* **Task details**: Please retype the listing below without a single change.

↓

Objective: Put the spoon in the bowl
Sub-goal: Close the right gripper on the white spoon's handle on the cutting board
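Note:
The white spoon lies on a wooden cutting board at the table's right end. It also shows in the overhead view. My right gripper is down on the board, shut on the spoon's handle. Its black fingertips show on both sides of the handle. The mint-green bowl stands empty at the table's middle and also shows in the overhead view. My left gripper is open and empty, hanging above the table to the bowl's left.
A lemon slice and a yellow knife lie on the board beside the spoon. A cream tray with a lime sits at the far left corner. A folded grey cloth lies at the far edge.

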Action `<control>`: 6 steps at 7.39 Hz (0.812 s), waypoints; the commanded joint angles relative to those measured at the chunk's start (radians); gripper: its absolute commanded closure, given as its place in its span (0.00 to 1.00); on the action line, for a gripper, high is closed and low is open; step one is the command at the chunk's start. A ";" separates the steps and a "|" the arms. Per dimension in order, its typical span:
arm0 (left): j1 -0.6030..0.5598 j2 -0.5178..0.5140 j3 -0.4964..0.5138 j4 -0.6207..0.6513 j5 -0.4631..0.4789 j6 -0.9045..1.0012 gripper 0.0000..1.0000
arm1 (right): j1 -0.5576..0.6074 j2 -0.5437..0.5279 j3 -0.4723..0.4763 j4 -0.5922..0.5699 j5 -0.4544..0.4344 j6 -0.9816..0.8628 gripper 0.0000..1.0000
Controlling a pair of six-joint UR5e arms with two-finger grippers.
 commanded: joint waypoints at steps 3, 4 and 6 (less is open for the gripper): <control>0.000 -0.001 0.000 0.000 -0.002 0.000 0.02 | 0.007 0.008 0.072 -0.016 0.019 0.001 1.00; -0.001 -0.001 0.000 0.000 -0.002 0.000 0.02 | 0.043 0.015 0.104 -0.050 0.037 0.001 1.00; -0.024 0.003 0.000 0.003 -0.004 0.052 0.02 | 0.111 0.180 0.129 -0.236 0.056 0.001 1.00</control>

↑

* **Result below**:
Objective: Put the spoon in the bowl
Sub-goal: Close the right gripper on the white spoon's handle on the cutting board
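Note:
The white spoon lies on a wooden cutting board at the table's right end. It also shows in the overhead view. My right gripper is down on the board, shut on the spoon's handle. Its black fingertips show on both sides of the handle. The mint-green bowl stands empty at the table's middle and also shows in the overhead view. My left gripper is open and empty, hanging above the table to the bowl's left.
A lemon slice and a yellow knife lie on the board beside the spoon. A cream tray with a lime sits at the far left corner. A folded grey cloth lies at the far edge.
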
Action `<control>`: 6 steps at 7.39 Hz (0.812 s), waypoints; the commanded joint angles relative to those measured at the chunk's start (radians); gripper: its absolute commanded closure, given as its place in its span (0.00 to 1.00); on the action line, for a gripper, high is closed and low is open; step one is the command at the chunk's start. A ";" separates the steps and a "|" the arms. Per dimension in order, its typical span:
arm0 (left): j1 -0.6030..0.5598 j2 -0.5178..0.5140 j3 -0.4964..0.5138 j4 -0.6207..0.6513 j5 -0.4631..0.4789 j6 -0.9045..1.0012 gripper 0.0000..1.0000
arm1 (right): j1 -0.5576..0.6074 j2 -0.5437..0.5279 j3 -0.4723..0.4763 j4 -0.5922..0.5699 j5 -0.4544..0.4344 j6 -0.9816..0.8628 gripper 0.0000..1.0000
Controlling a pair of six-joint UR5e arms with two-finger grippers.
 commanded: joint waypoints at steps 3, 4 and 6 (less is open for the gripper): <control>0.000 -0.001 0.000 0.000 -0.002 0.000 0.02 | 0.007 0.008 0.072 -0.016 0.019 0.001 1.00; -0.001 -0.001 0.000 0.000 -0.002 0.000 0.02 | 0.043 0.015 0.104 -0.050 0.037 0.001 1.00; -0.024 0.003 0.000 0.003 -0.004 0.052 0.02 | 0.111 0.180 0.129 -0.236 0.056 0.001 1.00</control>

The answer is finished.